Matthew Part I – What is Justice?

Matthew Avery Solomon, my stepson, was shot and killed while walking with friends on a San Francisco Street on September 4, 2008, an innocent victim of some gang related retaliation. His friend Noel Espinoza was also killed.


September 4, 2008 to September 4, 2018 – a decade, ten years – September 4th being an anniversary of a murder, the murder of Matthew Avery Solomon as he walked the streets of San Francisco with his two young friends, Noel and December, after work, just hanging out and having a good time.

As it turns out, just a few months ago, in the middle of this tenth year, three young Hispanic men were arrested and charged with the murder of Matthew and of Noel, his buddy. December survived to tell the story:

December’s eyes

Her ears ringing from the shots,
        She could not hear herself scream,
       “They shot Matt and Noel!”
       “They shot Matt and Noel!”        

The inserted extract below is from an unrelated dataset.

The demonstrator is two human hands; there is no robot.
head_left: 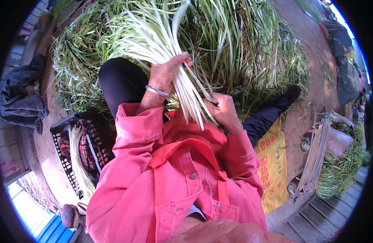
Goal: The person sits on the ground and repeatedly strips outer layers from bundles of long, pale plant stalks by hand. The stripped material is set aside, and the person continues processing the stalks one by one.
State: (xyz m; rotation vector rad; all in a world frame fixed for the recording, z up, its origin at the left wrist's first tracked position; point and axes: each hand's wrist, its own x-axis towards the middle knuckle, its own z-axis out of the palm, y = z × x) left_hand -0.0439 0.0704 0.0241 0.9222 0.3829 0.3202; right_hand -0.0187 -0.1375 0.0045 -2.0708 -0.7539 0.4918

People turned from the bar,
         and looked up from their conversations
         as if they could not understand
         what they saw and heard—
         this young woman
         standing in the doorway,
         calling for help,
         not knowing she, too, had been shot,
         blood flowing down her arm
         her sweatshirt clinging
         to her flesh—
         or perhaps they did know,
         all too well, what they saw
         and did not or could not move.

She tracked their eyes. looked down at her arm
              turned and ran back to her friends.
              who lay in pools of blood—
              Matt dead, Noel dying as police arrived.
              They told her Matt was dead, tended to Noel,
              and loaded the two of them and Matt’s body
              into the ambulances.

Noel died, too,
             but December, that was her name,
             lived to tell the story
             of the three of them hanging out after work,
             Noel doing his karaoke thing
             while she and Matt cracked up.
             She spoke of their decision
             To cruise the street when the next act up
             was a Country Western.
             They were just hanging out, being friends,
             walking back and forth a bit
             and she sat down on a Muni bench—
             the three of them just joking and playing around,
             helping each other in that way,
             never suspecting a thing.
             Then the shots rang out and it was done.        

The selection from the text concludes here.